Count, in the data that follows, every line with the string "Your", and give that count as the whole reply.

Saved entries

◆ ◆ ◆ ◆ ◆ ◆ ◆

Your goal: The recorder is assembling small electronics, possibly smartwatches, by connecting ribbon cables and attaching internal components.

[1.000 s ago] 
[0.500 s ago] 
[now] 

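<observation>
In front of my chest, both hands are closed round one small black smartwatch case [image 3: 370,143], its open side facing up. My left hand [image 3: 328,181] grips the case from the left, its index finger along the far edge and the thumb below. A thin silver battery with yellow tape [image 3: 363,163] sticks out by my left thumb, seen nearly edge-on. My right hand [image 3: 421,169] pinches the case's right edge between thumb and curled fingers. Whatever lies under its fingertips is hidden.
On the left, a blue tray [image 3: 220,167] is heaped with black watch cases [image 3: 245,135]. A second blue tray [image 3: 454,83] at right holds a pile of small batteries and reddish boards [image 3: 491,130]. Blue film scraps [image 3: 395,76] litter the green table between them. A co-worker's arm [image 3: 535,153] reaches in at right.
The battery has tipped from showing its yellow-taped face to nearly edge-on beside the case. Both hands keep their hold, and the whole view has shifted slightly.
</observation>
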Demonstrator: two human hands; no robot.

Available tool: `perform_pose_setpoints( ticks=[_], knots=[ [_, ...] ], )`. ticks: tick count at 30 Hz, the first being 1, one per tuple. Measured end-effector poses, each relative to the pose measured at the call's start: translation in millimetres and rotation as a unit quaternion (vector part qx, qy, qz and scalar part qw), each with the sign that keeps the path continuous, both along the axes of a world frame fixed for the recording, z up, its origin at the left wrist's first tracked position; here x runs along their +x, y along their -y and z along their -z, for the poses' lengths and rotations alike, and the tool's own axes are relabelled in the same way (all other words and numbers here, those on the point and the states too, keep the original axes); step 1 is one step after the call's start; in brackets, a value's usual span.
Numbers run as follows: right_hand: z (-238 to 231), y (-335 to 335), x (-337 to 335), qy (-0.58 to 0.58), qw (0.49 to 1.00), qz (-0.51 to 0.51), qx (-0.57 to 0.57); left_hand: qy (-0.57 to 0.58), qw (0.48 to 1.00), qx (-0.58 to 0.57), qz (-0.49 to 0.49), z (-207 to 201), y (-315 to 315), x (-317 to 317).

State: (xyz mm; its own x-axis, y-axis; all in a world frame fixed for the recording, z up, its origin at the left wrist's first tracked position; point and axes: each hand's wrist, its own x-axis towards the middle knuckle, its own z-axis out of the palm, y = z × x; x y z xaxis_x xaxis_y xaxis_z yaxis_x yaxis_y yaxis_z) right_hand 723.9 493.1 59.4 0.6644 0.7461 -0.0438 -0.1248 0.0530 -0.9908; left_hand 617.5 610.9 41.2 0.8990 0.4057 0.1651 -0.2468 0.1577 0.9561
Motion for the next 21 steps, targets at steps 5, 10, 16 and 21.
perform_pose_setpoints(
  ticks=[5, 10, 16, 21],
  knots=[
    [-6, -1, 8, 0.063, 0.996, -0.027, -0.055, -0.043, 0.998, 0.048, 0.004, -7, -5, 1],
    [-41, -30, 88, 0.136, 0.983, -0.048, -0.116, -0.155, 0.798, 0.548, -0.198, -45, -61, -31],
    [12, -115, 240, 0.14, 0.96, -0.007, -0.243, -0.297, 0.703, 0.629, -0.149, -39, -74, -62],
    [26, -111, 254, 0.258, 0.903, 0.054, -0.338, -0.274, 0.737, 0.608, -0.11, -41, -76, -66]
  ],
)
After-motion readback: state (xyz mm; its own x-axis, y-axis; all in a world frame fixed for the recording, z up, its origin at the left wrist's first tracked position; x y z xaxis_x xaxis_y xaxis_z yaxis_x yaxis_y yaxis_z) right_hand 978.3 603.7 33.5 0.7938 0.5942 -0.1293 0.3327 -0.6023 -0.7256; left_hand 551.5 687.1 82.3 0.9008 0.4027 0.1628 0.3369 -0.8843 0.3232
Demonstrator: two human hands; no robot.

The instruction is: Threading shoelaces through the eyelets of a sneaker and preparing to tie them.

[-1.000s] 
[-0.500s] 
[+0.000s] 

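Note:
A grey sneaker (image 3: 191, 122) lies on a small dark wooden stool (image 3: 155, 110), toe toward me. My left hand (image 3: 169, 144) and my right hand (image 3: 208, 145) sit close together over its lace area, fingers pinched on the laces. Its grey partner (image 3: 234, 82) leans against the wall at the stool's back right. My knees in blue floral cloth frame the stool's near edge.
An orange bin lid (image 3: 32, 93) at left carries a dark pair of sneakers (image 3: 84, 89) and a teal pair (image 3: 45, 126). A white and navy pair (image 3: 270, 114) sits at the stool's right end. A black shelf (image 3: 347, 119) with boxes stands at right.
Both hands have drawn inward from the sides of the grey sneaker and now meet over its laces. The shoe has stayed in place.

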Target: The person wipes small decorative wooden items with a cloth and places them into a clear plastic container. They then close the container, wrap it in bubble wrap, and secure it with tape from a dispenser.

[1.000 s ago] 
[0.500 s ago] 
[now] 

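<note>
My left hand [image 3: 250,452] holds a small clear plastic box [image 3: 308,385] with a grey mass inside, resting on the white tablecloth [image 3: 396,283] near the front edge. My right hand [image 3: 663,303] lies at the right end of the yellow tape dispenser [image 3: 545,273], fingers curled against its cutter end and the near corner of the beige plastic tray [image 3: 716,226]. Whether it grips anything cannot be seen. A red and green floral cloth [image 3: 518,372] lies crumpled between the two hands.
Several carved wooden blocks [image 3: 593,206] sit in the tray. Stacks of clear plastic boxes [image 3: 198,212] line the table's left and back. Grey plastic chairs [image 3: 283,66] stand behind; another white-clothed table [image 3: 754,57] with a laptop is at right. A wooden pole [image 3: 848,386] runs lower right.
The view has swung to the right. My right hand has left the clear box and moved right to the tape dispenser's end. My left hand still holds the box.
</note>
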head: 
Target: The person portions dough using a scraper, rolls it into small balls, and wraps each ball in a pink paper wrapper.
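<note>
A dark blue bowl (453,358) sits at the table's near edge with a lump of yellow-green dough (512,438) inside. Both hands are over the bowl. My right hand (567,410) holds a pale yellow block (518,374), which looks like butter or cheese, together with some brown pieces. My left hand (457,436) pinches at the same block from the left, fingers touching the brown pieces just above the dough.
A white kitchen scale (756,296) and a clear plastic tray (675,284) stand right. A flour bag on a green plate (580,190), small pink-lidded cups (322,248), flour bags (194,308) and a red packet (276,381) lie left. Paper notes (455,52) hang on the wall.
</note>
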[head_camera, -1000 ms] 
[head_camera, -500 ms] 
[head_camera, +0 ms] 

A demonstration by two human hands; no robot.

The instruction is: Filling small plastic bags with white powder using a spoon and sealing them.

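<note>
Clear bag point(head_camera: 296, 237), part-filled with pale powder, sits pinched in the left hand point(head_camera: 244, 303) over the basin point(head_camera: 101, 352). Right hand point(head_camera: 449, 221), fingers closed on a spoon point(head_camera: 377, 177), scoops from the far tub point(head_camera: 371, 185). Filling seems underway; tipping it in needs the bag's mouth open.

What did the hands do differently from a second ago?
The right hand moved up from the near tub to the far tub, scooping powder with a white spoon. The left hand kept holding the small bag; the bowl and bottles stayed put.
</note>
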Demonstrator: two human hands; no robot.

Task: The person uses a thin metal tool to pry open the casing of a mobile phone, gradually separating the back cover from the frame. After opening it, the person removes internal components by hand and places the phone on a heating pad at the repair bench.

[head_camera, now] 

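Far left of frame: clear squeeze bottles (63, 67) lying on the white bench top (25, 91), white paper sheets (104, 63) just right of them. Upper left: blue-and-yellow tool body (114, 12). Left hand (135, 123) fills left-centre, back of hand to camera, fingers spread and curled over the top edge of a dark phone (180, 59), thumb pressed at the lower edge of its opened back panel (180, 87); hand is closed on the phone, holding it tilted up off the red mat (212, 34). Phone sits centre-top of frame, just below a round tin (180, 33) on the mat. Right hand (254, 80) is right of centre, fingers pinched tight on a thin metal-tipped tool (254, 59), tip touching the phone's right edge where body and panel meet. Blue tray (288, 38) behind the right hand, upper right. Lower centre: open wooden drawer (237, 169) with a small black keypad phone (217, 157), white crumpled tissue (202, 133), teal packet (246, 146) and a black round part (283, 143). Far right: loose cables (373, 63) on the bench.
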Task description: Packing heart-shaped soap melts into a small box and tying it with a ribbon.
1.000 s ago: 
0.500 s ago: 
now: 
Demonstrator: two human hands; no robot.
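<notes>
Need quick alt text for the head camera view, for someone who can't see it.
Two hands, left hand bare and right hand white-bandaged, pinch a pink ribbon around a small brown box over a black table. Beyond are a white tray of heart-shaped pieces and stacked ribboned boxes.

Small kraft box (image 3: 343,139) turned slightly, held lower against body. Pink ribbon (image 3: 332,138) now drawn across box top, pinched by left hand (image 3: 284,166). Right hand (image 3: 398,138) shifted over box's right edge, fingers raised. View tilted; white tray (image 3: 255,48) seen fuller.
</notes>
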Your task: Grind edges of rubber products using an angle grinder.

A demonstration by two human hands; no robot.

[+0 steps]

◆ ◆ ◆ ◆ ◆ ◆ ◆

▶ **RESPONSE TO THIS TASK**
2